**What you are asked to do**: Only one stretch of the listing below is wanted. Begin at the line that has "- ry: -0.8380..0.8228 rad", stop after the line that has "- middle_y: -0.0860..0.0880", and repeat every line in between exactly.

**Task material**:
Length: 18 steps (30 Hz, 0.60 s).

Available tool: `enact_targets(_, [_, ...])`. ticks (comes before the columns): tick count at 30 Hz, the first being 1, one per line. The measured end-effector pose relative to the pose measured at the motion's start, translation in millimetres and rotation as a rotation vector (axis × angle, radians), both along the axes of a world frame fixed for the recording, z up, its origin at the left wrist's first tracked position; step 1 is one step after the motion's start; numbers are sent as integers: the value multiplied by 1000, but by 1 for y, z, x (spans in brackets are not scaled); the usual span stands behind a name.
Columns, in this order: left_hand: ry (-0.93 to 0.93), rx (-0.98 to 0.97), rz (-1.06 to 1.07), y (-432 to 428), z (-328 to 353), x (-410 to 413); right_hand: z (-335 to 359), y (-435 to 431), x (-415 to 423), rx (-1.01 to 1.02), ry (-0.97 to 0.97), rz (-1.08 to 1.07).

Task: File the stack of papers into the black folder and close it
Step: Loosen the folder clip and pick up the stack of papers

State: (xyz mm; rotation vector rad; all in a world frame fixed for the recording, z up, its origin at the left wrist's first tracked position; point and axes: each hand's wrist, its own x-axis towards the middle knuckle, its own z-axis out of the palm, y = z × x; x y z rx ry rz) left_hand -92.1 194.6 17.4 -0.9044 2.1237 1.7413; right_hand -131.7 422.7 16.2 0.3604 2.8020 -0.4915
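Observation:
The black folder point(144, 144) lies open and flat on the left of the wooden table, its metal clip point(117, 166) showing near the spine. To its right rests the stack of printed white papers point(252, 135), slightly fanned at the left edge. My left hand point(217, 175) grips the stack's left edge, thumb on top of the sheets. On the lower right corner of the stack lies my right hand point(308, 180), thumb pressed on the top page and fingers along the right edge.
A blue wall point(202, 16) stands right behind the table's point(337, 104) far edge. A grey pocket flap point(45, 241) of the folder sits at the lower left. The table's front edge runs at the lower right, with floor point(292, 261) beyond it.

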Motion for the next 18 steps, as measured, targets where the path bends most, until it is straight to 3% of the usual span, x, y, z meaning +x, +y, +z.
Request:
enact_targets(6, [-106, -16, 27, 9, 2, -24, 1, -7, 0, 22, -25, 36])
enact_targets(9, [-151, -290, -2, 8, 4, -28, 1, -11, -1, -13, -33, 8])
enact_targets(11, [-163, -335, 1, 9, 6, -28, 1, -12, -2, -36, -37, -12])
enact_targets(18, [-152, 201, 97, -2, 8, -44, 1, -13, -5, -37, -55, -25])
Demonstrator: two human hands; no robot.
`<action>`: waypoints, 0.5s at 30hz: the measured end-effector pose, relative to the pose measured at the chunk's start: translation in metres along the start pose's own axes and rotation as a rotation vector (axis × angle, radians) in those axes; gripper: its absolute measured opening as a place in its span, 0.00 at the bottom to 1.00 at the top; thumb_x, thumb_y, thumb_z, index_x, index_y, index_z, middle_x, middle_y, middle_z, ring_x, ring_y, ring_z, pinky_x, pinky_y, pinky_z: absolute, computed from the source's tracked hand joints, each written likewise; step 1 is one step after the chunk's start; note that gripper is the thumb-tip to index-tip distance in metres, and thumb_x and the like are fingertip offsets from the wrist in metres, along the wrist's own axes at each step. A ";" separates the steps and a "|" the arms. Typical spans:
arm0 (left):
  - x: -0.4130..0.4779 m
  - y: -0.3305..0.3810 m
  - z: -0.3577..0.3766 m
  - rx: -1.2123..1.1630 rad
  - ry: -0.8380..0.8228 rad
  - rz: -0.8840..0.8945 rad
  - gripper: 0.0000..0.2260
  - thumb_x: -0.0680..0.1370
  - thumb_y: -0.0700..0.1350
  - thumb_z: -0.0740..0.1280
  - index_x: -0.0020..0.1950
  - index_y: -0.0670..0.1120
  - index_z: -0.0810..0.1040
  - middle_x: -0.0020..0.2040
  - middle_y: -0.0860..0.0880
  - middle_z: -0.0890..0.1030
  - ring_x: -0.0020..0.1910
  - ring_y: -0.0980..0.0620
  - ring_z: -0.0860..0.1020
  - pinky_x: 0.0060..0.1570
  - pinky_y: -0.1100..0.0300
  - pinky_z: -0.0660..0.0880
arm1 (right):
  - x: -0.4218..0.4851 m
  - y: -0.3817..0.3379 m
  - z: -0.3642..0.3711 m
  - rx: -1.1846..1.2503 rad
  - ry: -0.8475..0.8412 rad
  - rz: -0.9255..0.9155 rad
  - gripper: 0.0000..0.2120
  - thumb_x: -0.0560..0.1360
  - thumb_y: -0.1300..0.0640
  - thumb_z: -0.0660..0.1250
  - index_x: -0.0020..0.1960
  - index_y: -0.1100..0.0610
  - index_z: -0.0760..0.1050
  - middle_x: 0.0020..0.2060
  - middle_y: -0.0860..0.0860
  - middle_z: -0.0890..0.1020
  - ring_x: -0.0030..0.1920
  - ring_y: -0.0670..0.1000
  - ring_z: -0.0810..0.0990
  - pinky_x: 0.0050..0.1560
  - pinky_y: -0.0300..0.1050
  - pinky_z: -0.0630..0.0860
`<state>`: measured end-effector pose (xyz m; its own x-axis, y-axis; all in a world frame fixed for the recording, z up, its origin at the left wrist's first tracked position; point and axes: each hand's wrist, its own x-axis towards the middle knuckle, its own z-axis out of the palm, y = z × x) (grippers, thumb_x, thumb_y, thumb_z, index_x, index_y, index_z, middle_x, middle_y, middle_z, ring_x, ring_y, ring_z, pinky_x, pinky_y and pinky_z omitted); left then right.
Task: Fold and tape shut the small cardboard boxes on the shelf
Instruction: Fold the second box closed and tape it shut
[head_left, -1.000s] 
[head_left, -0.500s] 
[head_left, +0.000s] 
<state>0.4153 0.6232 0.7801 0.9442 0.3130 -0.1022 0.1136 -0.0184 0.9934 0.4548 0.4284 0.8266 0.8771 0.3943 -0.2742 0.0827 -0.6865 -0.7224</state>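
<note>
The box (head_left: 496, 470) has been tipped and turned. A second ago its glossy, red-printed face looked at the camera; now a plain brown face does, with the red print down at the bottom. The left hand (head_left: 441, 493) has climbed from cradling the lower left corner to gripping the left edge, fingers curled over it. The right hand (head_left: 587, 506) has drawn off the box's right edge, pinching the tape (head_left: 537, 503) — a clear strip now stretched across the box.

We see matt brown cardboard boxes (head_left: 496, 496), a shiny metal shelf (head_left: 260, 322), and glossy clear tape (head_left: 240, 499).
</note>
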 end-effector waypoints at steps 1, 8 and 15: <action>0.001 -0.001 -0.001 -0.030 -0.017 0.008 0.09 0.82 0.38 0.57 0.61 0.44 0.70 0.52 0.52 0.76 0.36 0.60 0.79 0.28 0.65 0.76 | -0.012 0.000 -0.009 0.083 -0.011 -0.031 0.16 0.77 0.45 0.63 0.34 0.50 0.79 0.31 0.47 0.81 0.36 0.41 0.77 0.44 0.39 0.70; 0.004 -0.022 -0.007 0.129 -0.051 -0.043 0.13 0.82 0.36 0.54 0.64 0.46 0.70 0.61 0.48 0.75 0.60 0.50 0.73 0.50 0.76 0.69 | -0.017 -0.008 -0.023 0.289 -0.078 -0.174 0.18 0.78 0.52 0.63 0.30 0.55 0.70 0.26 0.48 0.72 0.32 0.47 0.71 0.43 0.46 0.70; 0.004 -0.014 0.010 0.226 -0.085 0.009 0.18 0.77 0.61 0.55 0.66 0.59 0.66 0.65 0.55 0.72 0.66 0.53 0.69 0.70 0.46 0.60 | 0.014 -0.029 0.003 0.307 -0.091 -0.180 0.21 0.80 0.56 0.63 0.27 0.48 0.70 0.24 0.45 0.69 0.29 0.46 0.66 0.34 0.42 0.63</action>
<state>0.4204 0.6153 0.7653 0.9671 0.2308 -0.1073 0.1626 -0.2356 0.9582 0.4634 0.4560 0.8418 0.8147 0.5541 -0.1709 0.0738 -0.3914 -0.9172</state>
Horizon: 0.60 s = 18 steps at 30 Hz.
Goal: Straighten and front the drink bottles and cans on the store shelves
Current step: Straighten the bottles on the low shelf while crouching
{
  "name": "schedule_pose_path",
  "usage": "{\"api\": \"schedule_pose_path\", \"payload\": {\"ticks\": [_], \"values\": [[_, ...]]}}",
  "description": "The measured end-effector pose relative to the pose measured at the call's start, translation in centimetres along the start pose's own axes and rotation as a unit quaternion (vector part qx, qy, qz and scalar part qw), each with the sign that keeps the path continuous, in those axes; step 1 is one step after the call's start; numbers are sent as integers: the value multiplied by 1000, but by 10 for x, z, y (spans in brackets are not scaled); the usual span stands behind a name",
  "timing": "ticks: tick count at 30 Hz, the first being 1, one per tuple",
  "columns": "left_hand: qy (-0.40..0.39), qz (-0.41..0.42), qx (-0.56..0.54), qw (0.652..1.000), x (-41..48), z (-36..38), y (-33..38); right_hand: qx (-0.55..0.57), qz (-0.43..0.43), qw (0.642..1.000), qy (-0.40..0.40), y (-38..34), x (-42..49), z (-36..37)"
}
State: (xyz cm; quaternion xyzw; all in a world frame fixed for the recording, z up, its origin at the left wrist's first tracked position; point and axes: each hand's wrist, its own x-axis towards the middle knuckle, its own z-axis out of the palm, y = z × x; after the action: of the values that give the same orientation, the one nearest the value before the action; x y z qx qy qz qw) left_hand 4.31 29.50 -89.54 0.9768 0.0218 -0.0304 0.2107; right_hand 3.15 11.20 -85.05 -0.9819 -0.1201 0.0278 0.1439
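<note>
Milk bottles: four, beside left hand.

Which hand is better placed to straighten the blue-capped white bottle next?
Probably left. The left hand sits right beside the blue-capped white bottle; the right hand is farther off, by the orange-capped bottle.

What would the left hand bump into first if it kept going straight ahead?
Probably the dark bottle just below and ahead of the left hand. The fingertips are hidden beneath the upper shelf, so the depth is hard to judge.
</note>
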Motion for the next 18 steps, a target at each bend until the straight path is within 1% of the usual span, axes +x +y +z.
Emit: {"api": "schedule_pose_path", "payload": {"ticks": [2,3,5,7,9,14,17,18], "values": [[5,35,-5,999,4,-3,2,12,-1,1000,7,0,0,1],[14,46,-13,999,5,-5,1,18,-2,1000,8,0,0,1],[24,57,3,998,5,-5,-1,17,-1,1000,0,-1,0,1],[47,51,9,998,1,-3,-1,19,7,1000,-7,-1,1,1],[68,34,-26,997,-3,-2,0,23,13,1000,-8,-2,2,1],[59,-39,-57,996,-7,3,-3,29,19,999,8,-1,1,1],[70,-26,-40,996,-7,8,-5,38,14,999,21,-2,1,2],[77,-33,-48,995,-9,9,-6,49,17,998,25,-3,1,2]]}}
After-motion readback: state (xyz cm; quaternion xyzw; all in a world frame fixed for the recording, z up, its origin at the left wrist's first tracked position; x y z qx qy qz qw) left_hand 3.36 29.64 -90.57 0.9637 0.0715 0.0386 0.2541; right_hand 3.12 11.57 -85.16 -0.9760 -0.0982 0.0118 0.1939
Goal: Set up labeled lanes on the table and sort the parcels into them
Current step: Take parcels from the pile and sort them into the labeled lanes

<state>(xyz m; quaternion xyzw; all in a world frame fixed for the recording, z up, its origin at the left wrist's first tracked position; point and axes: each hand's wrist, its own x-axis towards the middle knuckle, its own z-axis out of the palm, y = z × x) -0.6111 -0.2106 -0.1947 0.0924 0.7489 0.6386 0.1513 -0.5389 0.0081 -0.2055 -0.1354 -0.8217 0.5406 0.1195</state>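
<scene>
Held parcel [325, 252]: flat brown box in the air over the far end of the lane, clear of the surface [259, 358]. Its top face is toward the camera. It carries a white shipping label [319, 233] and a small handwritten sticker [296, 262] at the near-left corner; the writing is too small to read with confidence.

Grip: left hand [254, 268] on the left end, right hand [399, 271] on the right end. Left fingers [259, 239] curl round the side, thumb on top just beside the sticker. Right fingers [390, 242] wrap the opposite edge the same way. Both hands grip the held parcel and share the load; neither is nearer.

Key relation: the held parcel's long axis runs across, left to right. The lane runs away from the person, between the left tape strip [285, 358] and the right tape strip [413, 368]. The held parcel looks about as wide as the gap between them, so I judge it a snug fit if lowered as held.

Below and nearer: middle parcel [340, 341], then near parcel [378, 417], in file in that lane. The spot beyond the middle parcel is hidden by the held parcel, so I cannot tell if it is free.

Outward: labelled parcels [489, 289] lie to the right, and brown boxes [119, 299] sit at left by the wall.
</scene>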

**Task answer**:
  - ry: -0.8380..0.8228 rad
  - rz: -0.8840..0.8945 rad
  - gripper: 0.0000..0.2260
  - thumb_x: -0.0680..0.1370
  - thumb_y: -0.0700..0.1350
  - thumb_z: -0.0740..0.1280
  - index_x: -0.0020..0.1950
  - index_y: -0.0670..0.1120
  - index_z: -0.0810..0.1040
  - middle_x: -0.0020..0.2040
  - middle_y: -0.0860..0.0880

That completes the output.